Page 22 of Naked Coffee Guy
“Wait.” The word escapes my lips before I can stop it. He stops immediately, loosening his hold. I could slip my wrists from under his hands, but I leave them where they are, breathing heavy. I got my way, he stopped. But I can’t help feeling like I lost something in the process.
“What do you want?” He licks his lips, his hands remaining loose in their hold.
I don’t speak. I can’t. How do you even say it out loud, that you want to be the director of this unfolding scene? I’ve never had to say anything before. I’m starting to think I never chose a man who would even think to question me if I took charge.
Mac is not that man. But damnit if I don’t try again.
I wriggle out from under him, moving him so that he’s on his back and I’m on top. He catches my hands again before I can even move to undress him, and I can’t bite back my groan of my frustration.
“What. Do. You. Want.” He repeats each word slowly, his eyes burning into mine in a way that leaves me feeling naked, even though not one stitch of clothing has been removed.
“I want…” I breathe hard out of my nose, wrenching my wrists from his grip. He just lies there, a slow smirk spreading over his face. I’m still straddling him, and I can feel him growing hard under me. The bastard is actually turned on by our battle of wills.
I leap off him but he’s quicker, grabbing me by the waist and sitting me on the bed. He towers over me, his hands on each side of my hips. I hold my ground, refusing to budge even as his face draws closer.
“You like to call the shots, don’t you?” His eyes gleam as they hold mine, and my breath comes out in short pants at his proximity. I bite my lip, fighting the intense urge to just let him have his way with me. “Say it, Maren.”
It’s his way of swinging the pendulum in his direction. I know this, but I answer him anyway.
“I want to be in control.”
“No.”
The word shocks me. I stare at him, waiting for him to take it back and give me the reins. But he doesn’t.
“I am not a man who is told what to do, in bed or out, and if that makes you uncomfortable, you should walk out that door right now.”
“And what if I stay?” I bite back. I should leave. I have the freedom to leave. And yet, I stay where I am, his face inches from mine. He’s close enough to kiss. Close enough to slap. “If I stay, what say do I have?”

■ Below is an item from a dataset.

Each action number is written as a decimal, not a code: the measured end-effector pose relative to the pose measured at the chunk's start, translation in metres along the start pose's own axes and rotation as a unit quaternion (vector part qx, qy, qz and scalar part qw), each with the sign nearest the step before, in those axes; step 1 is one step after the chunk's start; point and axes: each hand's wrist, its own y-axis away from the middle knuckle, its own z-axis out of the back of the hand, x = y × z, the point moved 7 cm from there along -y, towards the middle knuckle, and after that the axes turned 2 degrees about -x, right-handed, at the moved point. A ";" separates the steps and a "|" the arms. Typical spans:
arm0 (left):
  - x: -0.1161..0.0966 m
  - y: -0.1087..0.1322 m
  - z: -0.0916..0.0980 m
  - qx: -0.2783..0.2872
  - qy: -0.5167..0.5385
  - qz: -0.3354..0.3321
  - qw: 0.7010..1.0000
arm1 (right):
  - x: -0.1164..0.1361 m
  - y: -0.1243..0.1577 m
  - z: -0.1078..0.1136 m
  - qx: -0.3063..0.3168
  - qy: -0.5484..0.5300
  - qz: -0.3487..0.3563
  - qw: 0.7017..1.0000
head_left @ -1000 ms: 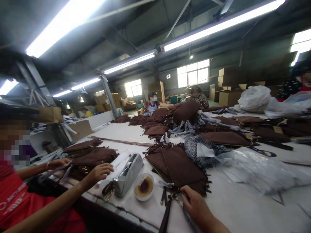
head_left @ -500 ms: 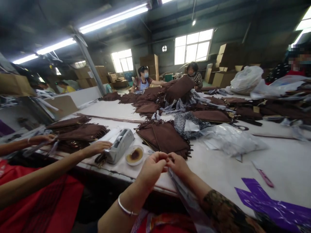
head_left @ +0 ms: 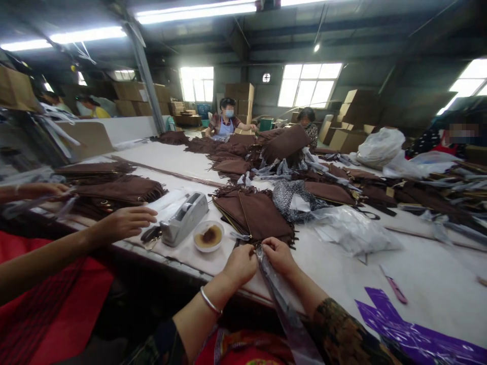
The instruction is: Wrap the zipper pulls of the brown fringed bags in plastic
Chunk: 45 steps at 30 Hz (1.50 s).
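Close together at the table's near edge, my left hand (head_left: 240, 263) and my right hand (head_left: 279, 257) pinch at the top of a long strip in clear plastic (head_left: 279, 299), which looks like a wrapped strap. The strip hangs between my forearms toward my lap. My right fingertips grip its upper end; what the left fingertips pinch beside it is too small to make out. Just beyond my hands lies a brown fringed bag (head_left: 262, 213) with a gold zipper, its near corner close to my fingers.
A tape dispenser (head_left: 184, 220) and a white bowl with brown residue (head_left: 208, 236) stand left. To the right are a clear plastic bag (head_left: 353, 230), a pink cutter (head_left: 395, 289) and purple plastic (head_left: 418, 327). A co-worker's hand (head_left: 131, 222) is near the dispenser. Brown bags (head_left: 285, 144) pile up beyond.
My hands have moved slightly apart, showing the strip's upper end between them. The co-worker's hand has drawn back left from the tape dispenser. The camera view has shifted a little.
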 end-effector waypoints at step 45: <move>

“If you stay, you’re agreeing to this. You’re agreeing to submit.”
I bristle, averting my eyes. He takes my chin and moves it so that I’m looking at him again.
“You don’t like that word, do you?”
I shake my head. I try to move my head again, but his grip is firm.
“Do you have any idea how much power you actually have when you submit?”
The question catches me off guard. When I think of submission, I think of dependency. I think of all the times I’ve been let down in life when I’ve depended on anyone. The word submit is dangerous to me. It’s not one of power, it’s one of weakness.
But I can’t say this to Mac. I’m willing to fuck him; I’m not willing to let him in my head by knowing any of my secrets.
I get up from the bed, and this time he steps aside to allow me to pass. I don’t leave, and I wonder if that surprises him. Instead, I move to the windows, watching the waves crash under the moonlight.
“What are you thinking?”
I sigh at his question, then slowly turn around. I lean against the window, the cool glass seeping through the thin fabric of my jacket.
“This is new for me,” I admit. “Not the casual sex, that’s all I ever do anymore. But the roles. I don’t…” I pause, trying to find the right words for what I’m feeling, because I’m not even sure I know. “Just like you, I don’t like being told what to do,” I finally say.
He nods, moves toward me and takes my hand. This time I don’t fight back. I let him lead me to the bed, and he sits next to me.
“What if I ask you instead?”
I look at him, eyebrow arched, trying to decipher what he means.
“I won’t tell you what to do,” he explains. “But I’ll ask for your permission.”